*** Begin section ***
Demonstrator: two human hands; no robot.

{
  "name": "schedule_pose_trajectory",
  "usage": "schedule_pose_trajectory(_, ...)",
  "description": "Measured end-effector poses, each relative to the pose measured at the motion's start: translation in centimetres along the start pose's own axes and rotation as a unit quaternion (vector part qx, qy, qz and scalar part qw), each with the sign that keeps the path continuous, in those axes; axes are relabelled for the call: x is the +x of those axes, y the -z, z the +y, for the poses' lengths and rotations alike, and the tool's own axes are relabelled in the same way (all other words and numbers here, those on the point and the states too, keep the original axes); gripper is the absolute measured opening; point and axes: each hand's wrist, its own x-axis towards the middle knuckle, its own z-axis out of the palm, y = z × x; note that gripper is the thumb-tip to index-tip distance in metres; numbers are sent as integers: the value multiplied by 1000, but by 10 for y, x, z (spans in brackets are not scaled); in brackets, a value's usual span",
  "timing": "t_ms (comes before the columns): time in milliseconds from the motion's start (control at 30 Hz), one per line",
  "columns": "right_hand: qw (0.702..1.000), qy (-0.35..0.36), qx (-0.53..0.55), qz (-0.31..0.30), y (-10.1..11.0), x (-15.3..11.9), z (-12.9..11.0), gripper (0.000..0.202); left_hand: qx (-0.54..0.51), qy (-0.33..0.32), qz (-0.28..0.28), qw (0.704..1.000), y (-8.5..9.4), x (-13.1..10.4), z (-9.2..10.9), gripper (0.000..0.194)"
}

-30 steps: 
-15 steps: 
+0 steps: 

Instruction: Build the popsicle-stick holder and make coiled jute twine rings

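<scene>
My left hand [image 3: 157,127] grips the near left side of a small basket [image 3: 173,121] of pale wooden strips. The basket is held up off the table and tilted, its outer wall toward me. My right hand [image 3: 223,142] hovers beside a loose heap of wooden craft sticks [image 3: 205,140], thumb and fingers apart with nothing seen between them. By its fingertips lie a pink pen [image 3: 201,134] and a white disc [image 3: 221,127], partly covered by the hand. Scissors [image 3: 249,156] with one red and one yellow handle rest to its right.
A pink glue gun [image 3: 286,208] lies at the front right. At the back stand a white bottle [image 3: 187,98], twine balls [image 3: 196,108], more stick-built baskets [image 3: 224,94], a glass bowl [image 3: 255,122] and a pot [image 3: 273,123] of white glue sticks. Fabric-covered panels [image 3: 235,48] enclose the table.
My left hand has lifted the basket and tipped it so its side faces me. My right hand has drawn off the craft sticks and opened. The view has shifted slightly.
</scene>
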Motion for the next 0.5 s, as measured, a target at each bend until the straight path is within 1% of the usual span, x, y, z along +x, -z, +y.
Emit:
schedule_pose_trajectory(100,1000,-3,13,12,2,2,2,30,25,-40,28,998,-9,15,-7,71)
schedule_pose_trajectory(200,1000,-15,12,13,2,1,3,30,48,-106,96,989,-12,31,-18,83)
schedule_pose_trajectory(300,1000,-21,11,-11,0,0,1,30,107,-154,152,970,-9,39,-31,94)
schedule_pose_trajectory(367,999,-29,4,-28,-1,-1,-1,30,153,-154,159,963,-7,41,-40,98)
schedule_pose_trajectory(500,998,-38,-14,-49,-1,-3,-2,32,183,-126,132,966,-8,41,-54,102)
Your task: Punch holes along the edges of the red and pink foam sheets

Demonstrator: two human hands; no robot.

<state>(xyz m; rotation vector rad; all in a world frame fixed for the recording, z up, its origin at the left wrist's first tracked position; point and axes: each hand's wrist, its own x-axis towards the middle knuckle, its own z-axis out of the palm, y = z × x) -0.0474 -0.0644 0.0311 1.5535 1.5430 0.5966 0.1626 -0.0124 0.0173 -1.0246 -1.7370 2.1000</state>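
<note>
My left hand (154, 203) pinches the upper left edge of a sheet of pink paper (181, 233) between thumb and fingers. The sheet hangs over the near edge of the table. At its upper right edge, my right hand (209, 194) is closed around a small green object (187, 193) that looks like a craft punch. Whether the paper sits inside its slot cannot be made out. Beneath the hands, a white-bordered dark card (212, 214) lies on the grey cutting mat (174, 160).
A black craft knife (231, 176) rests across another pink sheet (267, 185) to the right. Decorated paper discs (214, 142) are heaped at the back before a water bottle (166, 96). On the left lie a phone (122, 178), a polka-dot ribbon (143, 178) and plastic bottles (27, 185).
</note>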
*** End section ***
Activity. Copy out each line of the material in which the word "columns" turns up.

Exercise response.
  "timing": "t_ms (comes before the columns): time in milliseconds from the motion's start (control at 30 Hz), one per line",
  "columns": "right_hand: qw (0.702..1.000), qy (-0.35..0.36), qx (-0.53..0.55), qz (-0.31..0.30), y (-10.1..11.0), x (-15.3..11.9), z (-12.9..11.0), gripper (0.000..0.202); left_hand: qx (-0.54..0.51), qy (-0.33..0.32), qz (-0.28..0.28), qw (0.704..1.000), y (-8.5..9.4), x (-13.1..10.4), z (-9.2..10.9), gripper (0.000..0.194)"

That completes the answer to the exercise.